The Crystal Serenity is a luxury ship for both experienced and first time cruisers who seek the very best. For many reasons as I was about to discover, guests are prepared to trade-off the lack of ‘all suite’ accommodation featured on Crystal’s competitors, for the smaller staterooms of this ship.
Over and above the ‘taken for granted’ aspects of excellent service, exceptional food, and extremely stylish and elegant surroundings, Crystal Serenity delivers something its ‘small ship’ competitors struggle with: space and choice.

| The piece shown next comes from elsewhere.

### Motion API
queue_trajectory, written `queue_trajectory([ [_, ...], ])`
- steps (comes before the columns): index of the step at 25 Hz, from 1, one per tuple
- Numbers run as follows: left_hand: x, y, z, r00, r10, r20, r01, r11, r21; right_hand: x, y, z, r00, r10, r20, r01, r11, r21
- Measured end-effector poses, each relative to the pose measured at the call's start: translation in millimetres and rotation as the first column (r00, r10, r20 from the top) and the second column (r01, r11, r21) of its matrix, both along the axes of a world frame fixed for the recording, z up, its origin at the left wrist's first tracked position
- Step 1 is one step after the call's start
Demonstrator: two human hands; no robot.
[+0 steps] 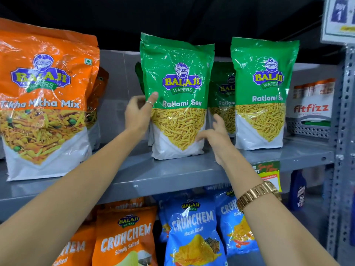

This is the essence of Crystal and why it stands out from the crowd.
The ship sports seven bars and eight unique dining locations, all of which deliver excellent service and exceptional food. And the extensive pool area (think ‘beach club chic’) is one of Crystal Serenity’s many strong points.
Throughout the ship, furnishings and decor are elegant, understated and contemporary. The list of onboard activities is large, even more so on ‘at sea’ days. The famed ‘Computer University @ Sea’ concept is industry-leading and enormously popular with guests.
These types of services and facilities require one thing in particular: real estate, the ultimate difference between large and small ship luxury cruising. Up until this trip, I had been a devoted disciple of the small ship, luxury cruising brigade; I viewed Crystal with some degree of skepticism. As it turns out, this voyage was one of the best cruise experiences I have had and while not perfect, it certainly came very close.
As I mentioned, Crystal can’t claim an ‘all suite’ offering, but that didn’t really matter once I was installed in my chic and elegant stateroom. For those who seek an all-inclusive luxury cruise and prefer the choice and activities that only a larger ship can offer, then Crystal is far-and-away the industry leader in this sector.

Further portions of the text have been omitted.